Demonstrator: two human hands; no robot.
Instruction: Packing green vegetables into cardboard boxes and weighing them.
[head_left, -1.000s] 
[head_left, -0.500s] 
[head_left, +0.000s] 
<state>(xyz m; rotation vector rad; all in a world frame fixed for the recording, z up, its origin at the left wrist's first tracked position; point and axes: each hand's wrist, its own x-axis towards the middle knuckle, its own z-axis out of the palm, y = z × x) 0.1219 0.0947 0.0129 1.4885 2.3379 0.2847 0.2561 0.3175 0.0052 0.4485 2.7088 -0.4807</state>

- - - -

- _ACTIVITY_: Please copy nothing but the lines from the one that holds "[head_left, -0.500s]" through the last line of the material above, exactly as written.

- _SOLUTION TO THIS PROBLEM_:
[head_left, -0.500s] 
[head_left, +0.000s] 
<state>(xyz m; rotation vector rad; all in a world frame fixed for the recording, z up, its origin at the left wrist's first tracked position; point and axes: each hand's wrist, its own x-axis towards the middle knuckle, its own z-axis out of the palm, y = z × x) 0.1219 0.0947 0.0129 1.4885 2.3379 0.2847 0.2561 0.3175 0.0052 0.4485 2.7088 -0.4807</state>

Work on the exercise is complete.